Food for the Soul: Dune: Part Two
Canadian director Denis Villeneuve has always made interesting films. After his intriguing sci-fi tale Arrival, he was brave and talented enough to make Blade Runner 2049, which is a sequel to the iconic Ridley Scott’s dark vision of an AI-populated future. If you have not seen Dune: Part One directed by Villeneuve in 2021, it might be a good idea to check it out before seeing the second part that has just hit the theaters. Already with that first installment, Villeneuve managed to bring Frank Herbert’s vision to our modern times, outdistancing the flawed adaptation from 1984. Dune: Part Two has become an instant box office success, garnering over $370M in the first fortnight of its worldwide release.
For those not familiar with Dune the movie or the book, it is a sci-fi tale of one dynasty’s fall through regicide, a conquered planet’s struggle against the invaders, and a rise to power of a popular “messiah-type” guerilla leader; it also describes a revolution and the very current theme of ecological fight for survival on a water-deprived planet. Dune: Part One ended when Paul (Timothée Chalamet), the young Atreides duke, and Lady Jessica (Rebecca Ferguson), his mother and a sorceress supported by a secret society, escaped an invasion by the armies of a rival family. Paul and Jessica “go native,” hiding among the Fremen—the desert tribes who wage a never-ending guerilla war. Dune: Part Two reprises the story by showing Paul’s absorption into a tribe of natives and his budding romance with Chani (Zendaya), a female warrior, before the two of them embark on diverging paths—he into leadership of a nation and she into a bitter rejection as one of the few Fremen aware of the political manipulation that underlies the rise to power.
Picturesque rides on giant sandworms, sword duels, and battle scenes using Transformers-style clunky hardware create a rich visual background to the story of an interplanetary conflict. Herbert’s prescient book, but even more so Villenueve’s film, both focus this part of the story on the political processes in all totalitarian societies, where fear, poverty, and oppression push people to seek a dictator. The transformation of Paul, the outsider hailing from a more advanced society, into a prophet-leader is a lesson in modern anthropology—we observe how fundamentalism can be born and nurtured.
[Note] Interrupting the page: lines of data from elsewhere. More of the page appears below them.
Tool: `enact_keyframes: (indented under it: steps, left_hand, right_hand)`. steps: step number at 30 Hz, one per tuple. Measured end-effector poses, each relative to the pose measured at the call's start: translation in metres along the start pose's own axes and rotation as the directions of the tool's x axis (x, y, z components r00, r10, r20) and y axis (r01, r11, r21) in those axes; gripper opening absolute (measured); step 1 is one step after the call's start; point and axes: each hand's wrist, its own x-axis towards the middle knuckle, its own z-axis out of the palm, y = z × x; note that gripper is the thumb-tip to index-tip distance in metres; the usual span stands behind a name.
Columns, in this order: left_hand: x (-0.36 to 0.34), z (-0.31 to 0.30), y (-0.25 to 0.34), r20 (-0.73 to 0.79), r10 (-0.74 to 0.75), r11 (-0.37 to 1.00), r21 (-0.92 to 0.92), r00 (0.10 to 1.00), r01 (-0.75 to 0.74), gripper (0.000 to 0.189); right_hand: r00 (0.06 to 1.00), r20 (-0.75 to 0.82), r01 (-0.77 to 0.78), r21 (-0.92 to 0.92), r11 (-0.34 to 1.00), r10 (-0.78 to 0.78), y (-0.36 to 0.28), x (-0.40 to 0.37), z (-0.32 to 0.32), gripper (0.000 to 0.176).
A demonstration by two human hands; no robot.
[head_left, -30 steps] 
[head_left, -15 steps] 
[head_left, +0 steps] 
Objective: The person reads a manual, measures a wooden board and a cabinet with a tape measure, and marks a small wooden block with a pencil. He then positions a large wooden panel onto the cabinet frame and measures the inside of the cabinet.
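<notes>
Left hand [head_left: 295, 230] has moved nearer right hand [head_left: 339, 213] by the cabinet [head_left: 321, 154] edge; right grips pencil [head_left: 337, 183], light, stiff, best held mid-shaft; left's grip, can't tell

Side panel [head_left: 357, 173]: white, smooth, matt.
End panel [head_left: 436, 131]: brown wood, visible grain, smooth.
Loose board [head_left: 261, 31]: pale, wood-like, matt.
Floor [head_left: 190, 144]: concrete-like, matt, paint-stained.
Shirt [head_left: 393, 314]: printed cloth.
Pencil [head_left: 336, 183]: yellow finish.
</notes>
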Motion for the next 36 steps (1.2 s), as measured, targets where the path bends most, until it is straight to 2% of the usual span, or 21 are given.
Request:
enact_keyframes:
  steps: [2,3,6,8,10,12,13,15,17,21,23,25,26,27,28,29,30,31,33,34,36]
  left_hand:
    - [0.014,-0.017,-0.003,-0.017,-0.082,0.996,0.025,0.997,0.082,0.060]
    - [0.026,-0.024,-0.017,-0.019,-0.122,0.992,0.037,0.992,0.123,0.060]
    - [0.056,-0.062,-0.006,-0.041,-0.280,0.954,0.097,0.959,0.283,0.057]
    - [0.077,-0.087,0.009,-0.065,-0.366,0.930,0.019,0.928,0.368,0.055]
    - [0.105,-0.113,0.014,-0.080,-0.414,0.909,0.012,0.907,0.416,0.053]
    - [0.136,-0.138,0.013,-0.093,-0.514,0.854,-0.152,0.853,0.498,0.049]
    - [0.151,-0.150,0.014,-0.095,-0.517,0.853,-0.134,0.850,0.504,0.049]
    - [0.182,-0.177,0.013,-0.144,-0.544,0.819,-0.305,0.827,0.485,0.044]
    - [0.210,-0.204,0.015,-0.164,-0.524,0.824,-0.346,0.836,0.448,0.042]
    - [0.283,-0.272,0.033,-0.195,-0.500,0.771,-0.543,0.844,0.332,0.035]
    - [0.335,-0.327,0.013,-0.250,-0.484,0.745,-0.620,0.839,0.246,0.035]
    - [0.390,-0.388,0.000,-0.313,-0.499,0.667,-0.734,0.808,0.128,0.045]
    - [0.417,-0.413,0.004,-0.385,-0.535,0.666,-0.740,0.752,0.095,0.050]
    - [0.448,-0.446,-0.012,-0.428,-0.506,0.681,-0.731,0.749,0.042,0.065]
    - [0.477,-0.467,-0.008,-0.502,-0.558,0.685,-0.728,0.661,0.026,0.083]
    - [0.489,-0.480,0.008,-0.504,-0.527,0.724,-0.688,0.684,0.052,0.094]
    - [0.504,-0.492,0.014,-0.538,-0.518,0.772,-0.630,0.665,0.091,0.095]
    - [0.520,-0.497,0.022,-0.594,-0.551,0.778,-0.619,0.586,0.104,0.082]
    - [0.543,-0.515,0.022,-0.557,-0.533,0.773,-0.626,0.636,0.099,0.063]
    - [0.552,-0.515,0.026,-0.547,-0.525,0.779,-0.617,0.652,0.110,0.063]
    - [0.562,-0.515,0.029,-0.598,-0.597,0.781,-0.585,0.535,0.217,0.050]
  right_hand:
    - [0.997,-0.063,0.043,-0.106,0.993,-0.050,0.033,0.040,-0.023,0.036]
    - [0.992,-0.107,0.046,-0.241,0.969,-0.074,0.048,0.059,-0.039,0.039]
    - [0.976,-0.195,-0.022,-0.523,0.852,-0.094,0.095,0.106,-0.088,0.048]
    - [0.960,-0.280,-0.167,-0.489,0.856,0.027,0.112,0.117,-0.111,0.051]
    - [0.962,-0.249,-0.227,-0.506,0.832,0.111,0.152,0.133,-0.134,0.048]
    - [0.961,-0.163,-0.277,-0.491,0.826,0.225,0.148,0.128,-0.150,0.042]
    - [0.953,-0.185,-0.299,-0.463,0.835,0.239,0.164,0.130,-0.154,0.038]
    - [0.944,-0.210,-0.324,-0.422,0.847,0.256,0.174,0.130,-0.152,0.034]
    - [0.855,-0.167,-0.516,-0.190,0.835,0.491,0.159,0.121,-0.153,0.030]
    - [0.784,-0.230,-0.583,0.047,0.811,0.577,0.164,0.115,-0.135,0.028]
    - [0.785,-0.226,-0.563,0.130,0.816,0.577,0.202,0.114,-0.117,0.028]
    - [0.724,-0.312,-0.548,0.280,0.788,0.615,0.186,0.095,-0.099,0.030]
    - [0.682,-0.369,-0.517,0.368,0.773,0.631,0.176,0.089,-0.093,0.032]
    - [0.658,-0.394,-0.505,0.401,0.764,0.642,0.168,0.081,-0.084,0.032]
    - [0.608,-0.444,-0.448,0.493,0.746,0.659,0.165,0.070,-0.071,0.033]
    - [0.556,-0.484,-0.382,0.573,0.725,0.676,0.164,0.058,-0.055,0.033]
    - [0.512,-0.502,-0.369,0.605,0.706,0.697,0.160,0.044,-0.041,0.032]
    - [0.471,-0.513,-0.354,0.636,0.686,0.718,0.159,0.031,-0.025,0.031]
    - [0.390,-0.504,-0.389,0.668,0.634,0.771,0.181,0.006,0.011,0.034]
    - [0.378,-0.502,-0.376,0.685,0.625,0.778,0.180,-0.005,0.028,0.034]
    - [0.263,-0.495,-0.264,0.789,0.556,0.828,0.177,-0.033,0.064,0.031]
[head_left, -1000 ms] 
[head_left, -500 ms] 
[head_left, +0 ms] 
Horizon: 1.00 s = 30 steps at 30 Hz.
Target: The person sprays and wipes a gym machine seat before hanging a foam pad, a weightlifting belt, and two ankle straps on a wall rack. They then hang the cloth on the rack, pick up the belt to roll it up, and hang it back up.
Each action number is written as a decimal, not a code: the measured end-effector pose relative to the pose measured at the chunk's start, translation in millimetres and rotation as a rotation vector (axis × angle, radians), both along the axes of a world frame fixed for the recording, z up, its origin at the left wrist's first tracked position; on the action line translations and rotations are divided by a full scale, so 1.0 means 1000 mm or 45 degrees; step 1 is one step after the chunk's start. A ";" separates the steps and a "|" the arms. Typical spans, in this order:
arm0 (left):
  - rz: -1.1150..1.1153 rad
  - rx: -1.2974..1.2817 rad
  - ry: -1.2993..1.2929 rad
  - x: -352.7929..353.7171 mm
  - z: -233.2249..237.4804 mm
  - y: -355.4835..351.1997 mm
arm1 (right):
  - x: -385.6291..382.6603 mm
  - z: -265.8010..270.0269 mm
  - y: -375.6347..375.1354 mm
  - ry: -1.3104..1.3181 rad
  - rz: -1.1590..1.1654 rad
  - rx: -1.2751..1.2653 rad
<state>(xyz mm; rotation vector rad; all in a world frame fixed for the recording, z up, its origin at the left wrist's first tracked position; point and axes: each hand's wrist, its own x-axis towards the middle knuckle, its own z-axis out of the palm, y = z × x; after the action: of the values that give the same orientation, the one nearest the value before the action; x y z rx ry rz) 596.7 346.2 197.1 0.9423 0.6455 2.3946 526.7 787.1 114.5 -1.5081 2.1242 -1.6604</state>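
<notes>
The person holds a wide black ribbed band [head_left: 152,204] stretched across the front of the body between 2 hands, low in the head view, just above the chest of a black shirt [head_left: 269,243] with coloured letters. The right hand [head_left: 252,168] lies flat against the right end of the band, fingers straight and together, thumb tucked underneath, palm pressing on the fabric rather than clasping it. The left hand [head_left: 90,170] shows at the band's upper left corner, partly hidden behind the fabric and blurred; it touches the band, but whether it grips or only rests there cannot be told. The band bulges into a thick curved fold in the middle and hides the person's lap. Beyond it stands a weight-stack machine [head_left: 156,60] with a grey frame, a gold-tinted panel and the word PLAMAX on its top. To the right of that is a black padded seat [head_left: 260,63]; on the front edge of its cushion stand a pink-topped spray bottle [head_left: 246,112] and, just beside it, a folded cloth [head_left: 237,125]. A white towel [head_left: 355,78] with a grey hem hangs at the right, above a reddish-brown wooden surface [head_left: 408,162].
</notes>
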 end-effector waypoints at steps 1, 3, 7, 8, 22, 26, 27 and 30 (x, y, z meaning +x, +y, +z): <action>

Paul is fully aware that his position as a messiah is mythologized by a society that is less sophisticated than the one of his native kingdom, but he also knows that taking advantage of his divine status can help him win the independence war. Only Chani can see through the superstitions of her tribe and oppose the change in the leader she helped to build.
Dune: Part One is one of only a few recent movies that have managed to appeal to all generations of viewers, being based on the Boomer generation‘s favorite novel and at the same time full of the tropes, such as magic and sword fights, familiar to TikTokers from fantasy games and novels (most of which have been inspired by Herbert’s ideas anyway).
The film is rated PG-13 for the lack of blood on screen, but it is full of a psychological menace that is more powerful than gore. It’s a dark story. However, most teenagers will see this movie anyway, since its box office run is driven by social media, where it is trending heavily with memes and TikTok recreations of the iconic moments. This movie is also a harbinger of changing tastes in younger cinema audiences. Gen Z is tired of the overused formula of comic book hero stories, often brought to theaters in never-ending new editions. As Dune’s healthy box office results attest, audiences still will flock to big-spectacle fantasies, as long as there is a fresh perspective and intriguing, complex characters. Ironically, Herbert’s 1965 vision (albeit well translated into the present by a Canadian artist) fulfills this expectation.